Quant à la situation épidémique, on est encore très loin de la pandémie de Covid-19, poursuit la chercheuse de l'Institut Pasteur.
"On peut s'attendre à de nouveaux cas dans les prochaines semaines en France et dans le reste de l'Europe mais en proportion, cela peut rester limité, relativise-t-elle. Car les personnes infectées ne sont contagieuses qu'une fois que les premiers symptômes sont déclarés, contrairement au SARS-CoV-2, et les lésions cutanées apparaissent quasi dès le début."
Une "petite épidémie", pas une pandémie
Ce qui signifie que même si la période d'incubation est longue - de six à seize jours - il ne peut en principe pas y avoir de malades asymptomatiques qui transmettraient la maladie, comme cela a été le cas pour le Covid.
"On a affaire à une épidémie de faible ampleur qu'on pense pouvoir maîtriser relativement rapidement et facilement, ajoute la chercheuse de l'Institut Pasteur. Ce sont quelques cas disséminés en Europe, avec certes des cas sur tous les continents, mais on n'est pas face à une pandémie."

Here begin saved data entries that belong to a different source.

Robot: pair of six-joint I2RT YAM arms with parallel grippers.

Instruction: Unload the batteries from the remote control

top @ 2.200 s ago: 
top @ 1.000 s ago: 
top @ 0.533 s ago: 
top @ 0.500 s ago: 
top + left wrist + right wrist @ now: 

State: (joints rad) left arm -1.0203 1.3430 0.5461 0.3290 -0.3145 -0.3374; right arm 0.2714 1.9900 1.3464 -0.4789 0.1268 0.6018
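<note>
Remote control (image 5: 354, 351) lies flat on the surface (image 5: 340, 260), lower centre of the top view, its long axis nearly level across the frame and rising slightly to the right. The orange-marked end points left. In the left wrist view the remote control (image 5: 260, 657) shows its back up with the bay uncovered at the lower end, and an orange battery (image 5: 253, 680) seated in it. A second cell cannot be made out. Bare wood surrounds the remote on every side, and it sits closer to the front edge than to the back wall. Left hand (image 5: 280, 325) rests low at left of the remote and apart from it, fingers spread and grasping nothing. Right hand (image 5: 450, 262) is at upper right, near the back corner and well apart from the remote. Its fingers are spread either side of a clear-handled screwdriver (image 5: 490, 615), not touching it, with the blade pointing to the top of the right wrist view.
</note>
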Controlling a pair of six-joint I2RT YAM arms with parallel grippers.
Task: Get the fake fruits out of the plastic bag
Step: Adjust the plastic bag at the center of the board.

Si le Centre européen de prévention et de contrôle des maladies a estimé que le risque de contagion de la variole du singe était "élevé" chez les personnes ayant plusieurs partenaires sexuels, il l'a en revanche jugé "très faible" dans la population générale.
India Leclercq rappelle également que la variole du singe est "relativement" bénigne. "On considère la létalité de la souche qui circule en Europe de 1 à 3%. Par comparaison, le virus de la variole est beaucoup plus pathogène et plus dangereux avec un taux de létalité de 30%."